• Work order:
Within the listing, how many lines include "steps"? Please answer with a bare number.

*** Recorded data ***

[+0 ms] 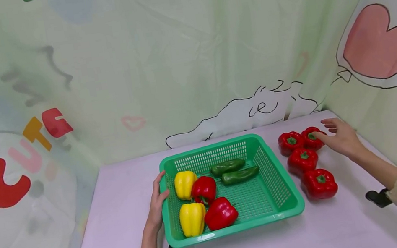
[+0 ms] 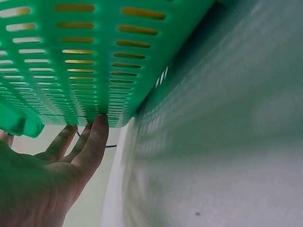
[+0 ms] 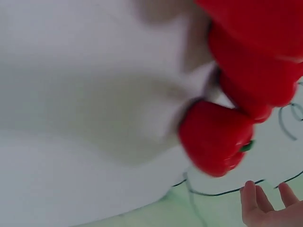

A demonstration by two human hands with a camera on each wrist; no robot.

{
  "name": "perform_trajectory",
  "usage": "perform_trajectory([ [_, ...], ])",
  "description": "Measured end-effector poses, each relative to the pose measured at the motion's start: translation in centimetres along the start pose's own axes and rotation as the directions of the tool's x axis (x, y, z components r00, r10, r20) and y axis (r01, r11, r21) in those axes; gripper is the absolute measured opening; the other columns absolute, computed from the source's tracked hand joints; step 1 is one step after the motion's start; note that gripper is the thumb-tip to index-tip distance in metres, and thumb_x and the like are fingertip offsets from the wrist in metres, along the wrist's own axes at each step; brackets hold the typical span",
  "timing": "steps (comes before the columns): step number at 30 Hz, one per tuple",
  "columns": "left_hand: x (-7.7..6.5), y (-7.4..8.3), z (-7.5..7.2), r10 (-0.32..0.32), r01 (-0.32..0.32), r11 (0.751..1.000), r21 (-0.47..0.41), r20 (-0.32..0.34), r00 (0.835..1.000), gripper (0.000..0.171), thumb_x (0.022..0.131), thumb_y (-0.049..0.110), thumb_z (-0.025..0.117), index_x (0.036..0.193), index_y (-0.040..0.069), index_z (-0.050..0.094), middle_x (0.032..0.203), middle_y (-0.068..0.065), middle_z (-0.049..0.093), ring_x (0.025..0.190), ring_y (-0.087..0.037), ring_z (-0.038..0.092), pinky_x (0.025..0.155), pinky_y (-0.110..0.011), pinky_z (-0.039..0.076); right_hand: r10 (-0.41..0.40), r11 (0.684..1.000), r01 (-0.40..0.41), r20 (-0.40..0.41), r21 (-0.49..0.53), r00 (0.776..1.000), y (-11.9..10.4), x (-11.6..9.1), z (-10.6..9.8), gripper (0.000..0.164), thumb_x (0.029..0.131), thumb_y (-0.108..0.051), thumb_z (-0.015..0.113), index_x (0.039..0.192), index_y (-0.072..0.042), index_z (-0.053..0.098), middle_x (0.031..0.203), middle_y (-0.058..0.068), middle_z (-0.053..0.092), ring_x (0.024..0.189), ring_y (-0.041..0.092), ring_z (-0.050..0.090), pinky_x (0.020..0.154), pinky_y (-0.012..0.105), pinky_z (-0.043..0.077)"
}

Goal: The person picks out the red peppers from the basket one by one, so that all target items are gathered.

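Note:
My left hand (image 1: 155, 204) holds the left rim of a green plastic basket (image 1: 236, 231), thumb over the rim. In the left wrist view its fingers (image 2: 94, 146) reach up to the slotted outer wall. Inside lie two yellow bell peppers (image 1: 192, 219), two red bell peppers (image 1: 221, 213) and two long green peppers (image 1: 240, 175). My right hand (image 1: 343, 137) is beside the farthest-right loose red bell pepper (image 1: 312, 137), fingers spread and thumb overlapping it in the head view. The right wrist view shows the fingers (image 3: 250, 203) apart from the peppers, holding nothing.
Three more loose red bell peppers (image 1: 319, 184) cluster right of the basket, close to its wall. A pale cloth covers the table (image 1: 123, 185). Behind it hangs a printed curtain (image 1: 121, 88), which also runs along both sides.

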State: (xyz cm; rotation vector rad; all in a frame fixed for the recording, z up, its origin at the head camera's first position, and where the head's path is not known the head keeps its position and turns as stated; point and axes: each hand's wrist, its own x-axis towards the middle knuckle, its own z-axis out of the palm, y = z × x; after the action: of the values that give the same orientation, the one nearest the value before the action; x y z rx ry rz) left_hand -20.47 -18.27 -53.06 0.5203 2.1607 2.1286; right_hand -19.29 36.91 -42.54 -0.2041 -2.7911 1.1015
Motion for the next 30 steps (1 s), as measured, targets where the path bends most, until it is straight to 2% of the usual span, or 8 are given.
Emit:
perform_trajectory([
  [4,-0.1,-0.1,0.1,0.006,-0.006,1.000,-0.012,0.002,1.000,0.056,0.104,0.020,0.035,0.156,0.014,0.018,0.161,-0.017,0.014,0.138,-0.041,0.028,0.106,-0.053,0.035,-0.048,0.999,0.047,0.030,0.012,0.998,-2.0,-0.3,0.4,0.067,0.098,-0.030,0.057,0.144,0.011,0.030,0.138,0.042,0.036,0.122,0.059,0.039,0.087,0.065,0.046],
  [14,-0.4,-0.1,0.2,-0.027,0.027,0.999,-0.026,0.001,1.000,0.055,0.103,0.023,0.036,0.155,0.019,0.019,0.161,-0.015,0.016,0.136,-0.039,0.030,0.105,-0.054,0.036,-0.148,0.989,0.146,0.088,0.029,0.985,-6.9,-2.3,3.2,0.063,0.095,-0.025,0.064,0.143,0.006,0.037,0.139,0.034,0.044,0.123,0.053,0.045,0.087,0.063,0.047],
  [21,-0.4,-0.2,0.1,-0.018,0.018,1.000,-0.013,-0.008,1.000,0.055,0.103,0.022,0.036,0.155,0.018,0.019,0.160,-0.016,0.018,0.136,-0.039,0.031,0.103,-0.046,0.039,-0.244,0.968,0.235,0.125,0.086,0.962,-9.9,-4.1,6.3,0.059,0.093,-0.023,0.066,0.140,0.003,0.043,0.136,0.031,0.050,0.121,0.049,0.050,0.093,0.060,0.046],
  [30,-0.3,0.0,0.0,-0.015,0.015,1.000,-0.022,0.002,1.000,0.055,0.103,0.024,0.036,0.155,0.019,0.019,0.160,-0.016,0.018,0.137,-0.040,0.031,0.103,-0.047,0.039,-0.299,0.947,0.261,0.219,0.187,0.929,-13.2,-5.8,11.2,0.053,0.092,-0.022,0.068,0.135,0.002,0.049,0.135,0.025,0.053,0.119,0.045,0.054,0.093,0.055,0.049],
])
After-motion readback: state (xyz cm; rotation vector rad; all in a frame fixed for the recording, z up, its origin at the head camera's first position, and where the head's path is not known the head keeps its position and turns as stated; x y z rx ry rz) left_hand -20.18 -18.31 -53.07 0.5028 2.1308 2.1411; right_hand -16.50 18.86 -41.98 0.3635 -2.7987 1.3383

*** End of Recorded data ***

• Result for this task:
2